Господи, как же он прав, подумал тогда Гучков; он может позволить себе говорить открыто, а я — нет. Но он — говорит, я — действую.

(Через несколько месяцев, уволенный уже из Временного правительства, Гучков встретился в Москве, во время августовского демократического совещания, с генералом Корниловым, своим первым главкомом столичного гарнизона. Ясно, что Керенский, взяв власть, сразу же убрал его из Петрограда на фронт; в Москве, на совещании Лавр Георгиевич требовал только одного — "железной дисциплины”; ему аплодировали; через четыре дня он поднял войска против Керенского, перемолвившись предварительно несколькими фразами с Гучковым перед отъездом из Первопрестольной. Большевики тогда вышли из подполья, сомкнулись с Керенским для разгрома Корнилова. "Мы не умеем считать, — сказал тогда себе Гучков, — не только копейки, но время, в котором лишь и выявляется судьбоносная целесообразность".

…Гучков снова оглядел собравшихся, заметил, сколь бледны лица этих разных, во многом непонятных ему людей, отметил (кроме бобрика) сверкание глаз и нездорово-чахоточный румянец на скулах Керенского, подивился выдержке и самообладанию Милюкова словно бы чайку зашел выпить — и поэтому обратился именно к нему: — Павел Николаевич, ваше мнение…

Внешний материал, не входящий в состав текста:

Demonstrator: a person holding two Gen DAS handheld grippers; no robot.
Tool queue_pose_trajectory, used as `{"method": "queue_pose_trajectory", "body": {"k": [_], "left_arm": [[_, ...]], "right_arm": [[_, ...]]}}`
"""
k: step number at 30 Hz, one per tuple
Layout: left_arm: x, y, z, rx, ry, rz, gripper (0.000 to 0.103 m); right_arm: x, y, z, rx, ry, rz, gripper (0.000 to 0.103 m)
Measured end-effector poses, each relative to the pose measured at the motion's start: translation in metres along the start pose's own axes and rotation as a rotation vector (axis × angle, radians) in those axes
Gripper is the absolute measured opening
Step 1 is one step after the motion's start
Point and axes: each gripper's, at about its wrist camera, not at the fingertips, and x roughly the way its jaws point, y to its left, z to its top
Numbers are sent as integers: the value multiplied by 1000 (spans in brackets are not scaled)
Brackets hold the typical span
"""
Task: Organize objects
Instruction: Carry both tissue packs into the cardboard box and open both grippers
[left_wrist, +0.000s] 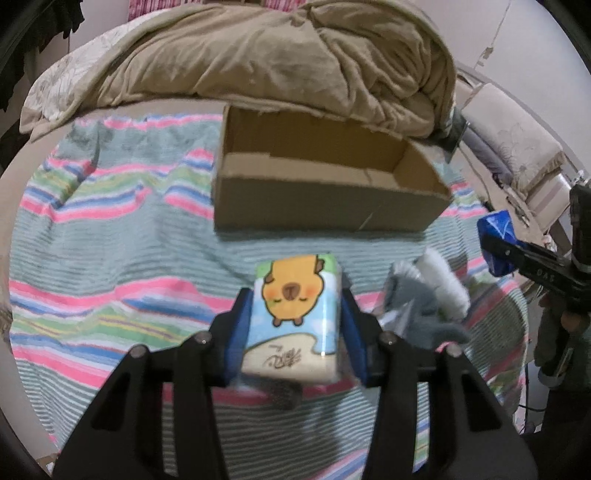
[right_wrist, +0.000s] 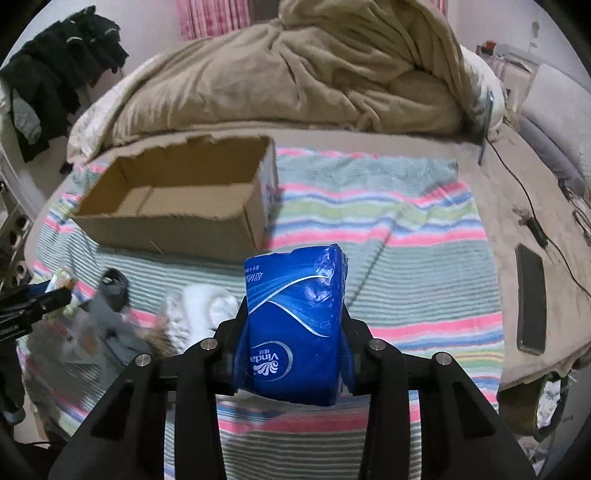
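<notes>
Left gripper (left_wrist: 293, 325) clamps the capybara tissue pack (left_wrist: 293, 314), lifted just in front of the open cardboard box (left_wrist: 325, 210). Right gripper (right_wrist: 293, 332) squeezes the blue Vinda tissue pack (right_wrist: 295, 325), also up off the striped blanket (right_wrist: 406, 236), near the box's right front corner.

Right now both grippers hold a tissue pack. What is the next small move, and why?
Probably carry the left gripper forward with its cartoon tissue pack until it is over the cardboard box. The box stands open and looks empty straight ahead of it. The right gripper, shut on the blue tissue pack, has the box off to its left, so it could follow.
</notes>
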Motion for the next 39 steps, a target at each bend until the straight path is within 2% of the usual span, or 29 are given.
{"method": "queue_pose_trajectory", "body": {"k": [8, 24, 39], "left_arm": [[-13, -9, 26, 32, -64, -6, 47], [12, -33, 86, 69, -133, -72, 48], [68, -41, 110, 57, -82, -95, 49]], "right_arm": [[-10, 15, 24, -28, -51, 53, 42], [11, 49, 76, -101, -110, 123, 42], [53, 51, 94, -96, -77, 168, 43]]}}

Тот, пожав острыми плечиками, нахохлился:

— Надобно срочно выработать общую платформу… Посему попробую примирить все точки зрения. Итак, правительственная власть изжила себя. Единственная реальная сила, которая может заменить парализованное правительство, — Государственная дума, то есть мы. В ней, слава Богу, представлены все направления общественной мысли России: от крайне левых социалистов-революционеров до правого крыла партии октябристов… Националисты, выродившиеся в погромных черносотенцев, не в счет, с ними народ перестал считаться; как психически больные, они поносят всех и вся, однако не предлагают ничего реального. Они лишены интеллигентного ядра, поэтому их плаксивые причитания по поводу "народа-страдальца" никого более не трогают. Всех волнует — "что делать"? Мне сдается, что Дума стала средостением всех классов и слоев нашего многострадального общества. Дума, и только Дума, должна сформулировать те лозунги, которые выдвинет мирная демонстрация, что соберется у Таврического дворца. В этом свете вычленять из общедемократического процесса позицию одного лишь рабочего класса я считал бы нереальным. Это разъединение, а власть всегда била своих врагов поодиночке.

Керенский взорвался:

— Господин Милюков, министр Протопопов бросил рабочих людей в каземат! Арестованы труженики, которые выражают волю класса, несущего главное бремя войны! А вы предлагаете нам молчать, ничего не предпринимая без согласия Думы?! Каждая минута в каземате равна годам на воле! Мне странно и горько слушать вас, Павел Николаевич! Я никогда не был поклонником большевиков, но я считал своим долгом защищать в суде именно депутатов-большевиков, потому что они говорили в Думе то, что почитали своим долгом говорить: выборочной демократии, угодной мне или вам, не существует! Демократия многомерна и принимает все точки зрения, кроме черносотенных!